Жан-Луи любил свою библиотеку; к ней критика Ива не относилась. Там не было ничего, кроме книг: даже камин был ими завален. Он аккуратно затворил дверь, сел за стол, взвесил на ладони письмо брата. Тяжелее прежних, обрадовался он. Жан-Луи аккуратно, чтоб не попортить конверт, вскрыл письмо. Как положено Фронтенаку, вначале Ив сообщал новости о дяде Ксавье, с которым вместе обедал каждый четверг. Бедного дядюшку ужасало, что его племянник селится в Париже; он всячески старался отговорить Ива. Фронтенаки делали вид, будто не понимают, почему он так этому противится. «Теперь он успокоился, — писал Ив, — понял, что Париж большой, так что племяннику не придется столкнуться с дядюшкой в обществе его подруги… А вот и нет! Я их видел недавно на Бульварах и даже пошел следом за ними. Она белобрысая, очень длинная; должно быть, лет двадцать тому назад была довольно авантажная. Можешь вообразить: они зашли в кухмистерскую Дюваля! Должно быть, он там купил сигару за три су. Меня он всегда водит к Прюнье и после десерта угощает „Боком“ или „Генри Клеем“. Дело в том, что я — Фронтенак. Представь себе, я видел Барреса…» Он подробно рассказывал об этом визите. Накануне приятель передал ему слова мэтра: «До чего же скучно! Придется создавать у этого мальчика, Фронтенака, впечатление о себе соответственно его темпераменту…» Но Ива это не расхолодило. «Я не так боялся, как великий человек, но почти так же. Мы вышли от него вместе. На улице любитель человеческих душ сразу оттаял. Он сказал мне… но я не хотел бы потерять ни единого из его драгоценных слов; так вот: он мне сказал…»

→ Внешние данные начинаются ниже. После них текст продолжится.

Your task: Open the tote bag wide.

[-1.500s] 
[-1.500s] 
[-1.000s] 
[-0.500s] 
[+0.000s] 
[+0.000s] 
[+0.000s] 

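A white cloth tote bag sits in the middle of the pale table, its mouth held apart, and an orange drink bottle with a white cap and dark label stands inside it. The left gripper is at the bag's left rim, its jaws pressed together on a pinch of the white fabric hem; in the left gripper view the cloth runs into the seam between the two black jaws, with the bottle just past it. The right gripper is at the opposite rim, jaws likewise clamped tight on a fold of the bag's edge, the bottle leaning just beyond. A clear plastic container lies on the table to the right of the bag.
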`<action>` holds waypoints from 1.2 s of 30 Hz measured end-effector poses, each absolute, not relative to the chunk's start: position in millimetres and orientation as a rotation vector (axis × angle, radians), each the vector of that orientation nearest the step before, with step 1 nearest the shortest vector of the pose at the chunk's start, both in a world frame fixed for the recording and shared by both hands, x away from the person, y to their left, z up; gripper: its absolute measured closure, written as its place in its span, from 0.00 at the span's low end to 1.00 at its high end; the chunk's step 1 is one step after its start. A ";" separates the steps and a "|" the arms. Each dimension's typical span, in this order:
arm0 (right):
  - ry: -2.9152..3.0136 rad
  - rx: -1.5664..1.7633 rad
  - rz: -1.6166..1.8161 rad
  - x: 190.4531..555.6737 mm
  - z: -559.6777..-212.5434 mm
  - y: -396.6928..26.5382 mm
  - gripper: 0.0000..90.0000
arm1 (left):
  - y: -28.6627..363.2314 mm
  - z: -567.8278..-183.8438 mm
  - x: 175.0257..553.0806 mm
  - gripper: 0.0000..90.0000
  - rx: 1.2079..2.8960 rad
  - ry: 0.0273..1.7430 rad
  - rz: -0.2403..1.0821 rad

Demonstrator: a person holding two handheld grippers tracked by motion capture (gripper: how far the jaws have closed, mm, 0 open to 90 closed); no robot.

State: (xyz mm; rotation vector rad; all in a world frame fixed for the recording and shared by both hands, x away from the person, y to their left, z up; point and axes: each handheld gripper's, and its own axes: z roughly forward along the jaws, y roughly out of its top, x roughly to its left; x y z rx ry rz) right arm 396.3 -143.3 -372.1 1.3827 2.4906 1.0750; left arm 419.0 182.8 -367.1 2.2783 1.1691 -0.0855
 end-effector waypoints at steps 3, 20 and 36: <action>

Нет, не то, что сказал Баррес, было интересно Жан-Луи. Он быстро пробежал это место и дошел наконец до того, как Ив заговорил о своей жизни в Париже, о своей работе, своих надеждах, о людях, у которых бывает. Жан-Луи перевернул страницу и невольно вскрикнул с досады. Ив зачеркнул все подряд и на этой странице, и на обороте, и на следующем листке. Мало того, что он зачеркнул каждую строчку: всякое слово совершенно скрывалось под запутанными ветвистыми каракулями. Быть может, под этими яростными вычеркиваниями скрывались тайны младшего брата. Должно быть, можно это как-то разобрать, думал Жан-Луи; есть, наверное, какие-нибудь специалисты… Но нет, письмо Ива никак нельзя давать чужому человеку. Жан-Луи сообразил, что на столе у него лежит лупа (тоже свадебный подарок!) и принялся изучать каждое зачеркнутое слово с такой страстью, будто на карте стояла судьба государства. Лупа помогла ему лишь разобрать, каким именно образом Ив добился, чтобы исследование ни к чему не привело: между словами он вписывал наугад выбранные буквы, да еще к буквам в словах пририсовывал лишние хвостики вверху и внизу. Старший брат пробился целый час, но почти ничего так и не понял — понял только, до чего были важны эти страницы, если младший с таким усердием постарался сделать их нечитаемыми.